I am not sure if I chose a right approach.Any suggestions or help would really be appreciated.
Here is my code till I tuned my model from the first dataset.
Selecting training and test models from the first dataset:
M_train <- Dataset1[Dataset1$Case=='train',-1] #creating train feature data frame
M_test <- Dataset1[Dataset1$Case=='test',-1] #creating test feature data frame
y=as.factor(M_train$Class) # Target variable for training
ctrl <- trainControl(method="repeatedcv", # 10fold cross validation
repeats=5, # do 5 repititions of cv
summaryFunction=twoClassSummary, # Use AUC to pick the best model
classProbs=TRUE)
#Use the expand.grid to specify the search space
#Note that the default search grid selects 3 values of each tuning parameter
grid <- expand.grid(interaction.depth = seq(1,4,by=2), #tree depths from 1 to 4
n.trees=seq(10,100,by=10), # let iterations go from 10 to 100
shrinkage=c(0.01,0.1), # Try 2 values fornlearning rate
n.minobsinnode = 20)
# Set up for parallel processing
#set.seed(1951)
registerDoParallel(4,cores=2)
#Train and Tune the SVM
svm.tune <- train(x=M_train,
y= M_train$Class,
method = "svmRadial",
tuneLength = 9, # 9 values of the cost function
preProc = c("center","scale"),
metric="ROC",
trControl=ctrl) # same as for gbm above
#Finally, assess the performance of the model using the test data set.

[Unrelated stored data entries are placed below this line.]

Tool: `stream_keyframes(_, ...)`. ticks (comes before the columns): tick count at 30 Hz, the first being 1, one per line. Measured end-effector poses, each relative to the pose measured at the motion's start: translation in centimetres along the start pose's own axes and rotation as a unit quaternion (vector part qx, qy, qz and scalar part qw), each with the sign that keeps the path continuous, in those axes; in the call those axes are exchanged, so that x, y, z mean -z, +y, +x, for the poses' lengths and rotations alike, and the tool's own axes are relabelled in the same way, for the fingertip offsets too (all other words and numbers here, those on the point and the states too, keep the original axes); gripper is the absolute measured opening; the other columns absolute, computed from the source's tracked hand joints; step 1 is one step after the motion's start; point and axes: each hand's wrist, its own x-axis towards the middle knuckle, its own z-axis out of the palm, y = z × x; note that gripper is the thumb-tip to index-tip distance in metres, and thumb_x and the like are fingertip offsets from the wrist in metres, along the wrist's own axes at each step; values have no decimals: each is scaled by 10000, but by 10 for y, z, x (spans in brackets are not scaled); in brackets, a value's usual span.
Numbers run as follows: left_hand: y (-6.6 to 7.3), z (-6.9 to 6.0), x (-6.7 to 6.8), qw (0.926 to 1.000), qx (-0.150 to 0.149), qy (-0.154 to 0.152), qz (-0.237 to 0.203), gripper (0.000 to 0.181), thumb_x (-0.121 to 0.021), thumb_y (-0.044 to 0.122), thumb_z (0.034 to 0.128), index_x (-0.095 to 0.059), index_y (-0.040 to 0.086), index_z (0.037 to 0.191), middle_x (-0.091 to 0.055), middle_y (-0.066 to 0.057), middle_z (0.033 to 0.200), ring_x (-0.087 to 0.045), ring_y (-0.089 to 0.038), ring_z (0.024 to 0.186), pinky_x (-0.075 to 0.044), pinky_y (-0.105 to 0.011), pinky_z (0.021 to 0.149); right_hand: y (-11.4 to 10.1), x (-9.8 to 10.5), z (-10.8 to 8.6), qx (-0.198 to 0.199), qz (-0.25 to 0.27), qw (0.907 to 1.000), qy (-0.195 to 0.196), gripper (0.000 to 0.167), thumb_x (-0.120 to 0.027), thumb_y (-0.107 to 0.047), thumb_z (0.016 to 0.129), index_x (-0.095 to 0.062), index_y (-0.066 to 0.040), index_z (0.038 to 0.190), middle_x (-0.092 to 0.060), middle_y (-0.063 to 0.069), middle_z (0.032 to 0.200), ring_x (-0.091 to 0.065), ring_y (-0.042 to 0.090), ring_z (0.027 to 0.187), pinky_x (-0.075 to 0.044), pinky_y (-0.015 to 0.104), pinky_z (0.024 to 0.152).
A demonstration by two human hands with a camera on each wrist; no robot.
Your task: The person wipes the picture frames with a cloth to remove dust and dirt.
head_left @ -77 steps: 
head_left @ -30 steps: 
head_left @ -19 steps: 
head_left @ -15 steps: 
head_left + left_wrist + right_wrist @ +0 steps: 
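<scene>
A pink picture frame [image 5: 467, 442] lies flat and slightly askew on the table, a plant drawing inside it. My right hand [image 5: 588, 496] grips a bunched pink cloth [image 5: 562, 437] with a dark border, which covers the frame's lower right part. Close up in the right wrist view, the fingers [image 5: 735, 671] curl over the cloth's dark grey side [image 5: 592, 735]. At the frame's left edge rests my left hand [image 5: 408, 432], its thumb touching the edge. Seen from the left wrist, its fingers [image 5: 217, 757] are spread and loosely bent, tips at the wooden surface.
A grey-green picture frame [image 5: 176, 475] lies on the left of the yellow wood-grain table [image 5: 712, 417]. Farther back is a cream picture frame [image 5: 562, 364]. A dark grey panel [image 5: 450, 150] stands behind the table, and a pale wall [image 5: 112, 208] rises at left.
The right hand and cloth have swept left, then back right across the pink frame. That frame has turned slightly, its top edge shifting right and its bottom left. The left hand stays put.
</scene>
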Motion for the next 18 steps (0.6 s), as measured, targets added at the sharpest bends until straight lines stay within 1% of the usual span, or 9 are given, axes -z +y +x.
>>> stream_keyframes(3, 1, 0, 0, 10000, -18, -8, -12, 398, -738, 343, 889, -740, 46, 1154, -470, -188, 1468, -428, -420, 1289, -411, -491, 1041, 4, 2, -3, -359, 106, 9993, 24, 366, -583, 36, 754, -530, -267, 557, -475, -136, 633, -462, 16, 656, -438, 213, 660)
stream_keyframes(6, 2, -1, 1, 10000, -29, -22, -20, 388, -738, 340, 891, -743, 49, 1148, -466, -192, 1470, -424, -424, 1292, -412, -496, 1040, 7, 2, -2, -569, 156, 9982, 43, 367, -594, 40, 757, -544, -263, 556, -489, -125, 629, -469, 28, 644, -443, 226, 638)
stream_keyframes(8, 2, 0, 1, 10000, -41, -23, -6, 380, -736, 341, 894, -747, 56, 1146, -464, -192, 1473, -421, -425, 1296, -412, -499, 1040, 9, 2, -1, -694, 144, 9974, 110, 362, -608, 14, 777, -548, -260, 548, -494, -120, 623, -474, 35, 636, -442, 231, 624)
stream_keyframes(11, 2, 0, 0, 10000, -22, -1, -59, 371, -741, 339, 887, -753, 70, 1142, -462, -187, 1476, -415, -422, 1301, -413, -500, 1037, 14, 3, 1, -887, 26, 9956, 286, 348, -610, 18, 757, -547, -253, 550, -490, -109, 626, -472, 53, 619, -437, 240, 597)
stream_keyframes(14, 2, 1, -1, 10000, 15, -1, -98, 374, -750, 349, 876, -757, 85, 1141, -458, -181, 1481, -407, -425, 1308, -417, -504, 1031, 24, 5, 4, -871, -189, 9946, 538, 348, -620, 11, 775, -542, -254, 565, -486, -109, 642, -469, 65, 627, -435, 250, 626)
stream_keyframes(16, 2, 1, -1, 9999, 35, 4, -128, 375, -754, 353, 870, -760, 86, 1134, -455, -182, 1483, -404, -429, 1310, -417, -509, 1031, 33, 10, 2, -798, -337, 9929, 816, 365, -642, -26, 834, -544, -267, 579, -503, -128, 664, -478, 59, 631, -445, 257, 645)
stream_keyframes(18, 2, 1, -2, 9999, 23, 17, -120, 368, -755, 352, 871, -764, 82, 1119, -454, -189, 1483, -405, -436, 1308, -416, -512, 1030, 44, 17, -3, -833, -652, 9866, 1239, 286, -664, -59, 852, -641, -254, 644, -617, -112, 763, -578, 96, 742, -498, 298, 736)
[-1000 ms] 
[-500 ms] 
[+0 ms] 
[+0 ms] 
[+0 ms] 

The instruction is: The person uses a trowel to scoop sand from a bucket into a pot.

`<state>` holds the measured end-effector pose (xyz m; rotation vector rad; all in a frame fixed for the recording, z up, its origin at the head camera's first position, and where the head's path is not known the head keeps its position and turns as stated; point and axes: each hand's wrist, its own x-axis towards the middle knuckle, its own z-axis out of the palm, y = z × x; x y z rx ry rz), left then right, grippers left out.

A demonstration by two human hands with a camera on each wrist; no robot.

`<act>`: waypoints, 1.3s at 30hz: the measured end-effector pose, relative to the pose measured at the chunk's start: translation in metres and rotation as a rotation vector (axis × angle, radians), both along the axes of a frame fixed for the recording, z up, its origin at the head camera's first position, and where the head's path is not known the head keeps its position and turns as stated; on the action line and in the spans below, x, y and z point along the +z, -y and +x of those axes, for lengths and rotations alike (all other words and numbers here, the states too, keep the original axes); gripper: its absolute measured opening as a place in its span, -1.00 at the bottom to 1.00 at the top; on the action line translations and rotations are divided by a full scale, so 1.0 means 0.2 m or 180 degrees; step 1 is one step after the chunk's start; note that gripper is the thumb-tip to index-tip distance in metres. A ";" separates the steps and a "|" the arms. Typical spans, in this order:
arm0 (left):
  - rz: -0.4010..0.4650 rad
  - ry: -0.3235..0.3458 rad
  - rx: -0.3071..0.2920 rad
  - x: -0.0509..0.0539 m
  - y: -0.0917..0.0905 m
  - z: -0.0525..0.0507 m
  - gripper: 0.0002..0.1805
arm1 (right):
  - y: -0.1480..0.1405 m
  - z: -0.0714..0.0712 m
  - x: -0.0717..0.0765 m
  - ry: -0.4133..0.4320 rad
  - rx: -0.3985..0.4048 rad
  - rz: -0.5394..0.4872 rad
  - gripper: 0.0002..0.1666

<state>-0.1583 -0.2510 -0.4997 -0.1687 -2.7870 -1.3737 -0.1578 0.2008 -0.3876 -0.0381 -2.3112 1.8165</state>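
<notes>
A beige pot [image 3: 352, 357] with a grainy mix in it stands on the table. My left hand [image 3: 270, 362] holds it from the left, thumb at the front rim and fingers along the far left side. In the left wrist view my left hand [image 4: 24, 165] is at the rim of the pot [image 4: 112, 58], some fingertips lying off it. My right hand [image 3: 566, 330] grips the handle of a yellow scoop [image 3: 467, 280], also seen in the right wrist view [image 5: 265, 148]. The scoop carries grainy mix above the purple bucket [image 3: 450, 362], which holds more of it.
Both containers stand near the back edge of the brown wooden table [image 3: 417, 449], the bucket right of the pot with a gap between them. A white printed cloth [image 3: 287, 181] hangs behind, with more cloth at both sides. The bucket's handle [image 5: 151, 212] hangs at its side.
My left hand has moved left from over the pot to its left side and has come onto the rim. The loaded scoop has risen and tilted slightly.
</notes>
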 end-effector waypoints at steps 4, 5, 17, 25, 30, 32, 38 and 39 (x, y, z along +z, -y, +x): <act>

#Make predictions on the test data with the SVM Model
svm.pred <- predict(svm.tune,M_test)
confusionMatrix(svm.pred,M_test$Class)
svm.probs <- predict(svm.tune,M_test,type="prob") # Gen probs for ROC
svm.ROC <- roc(predictor=svm.probs$mut,
response=as.factor(M_test$Class),
levels=y))
plot(svm.ROC,main="ROC for SVM built with GA selected features")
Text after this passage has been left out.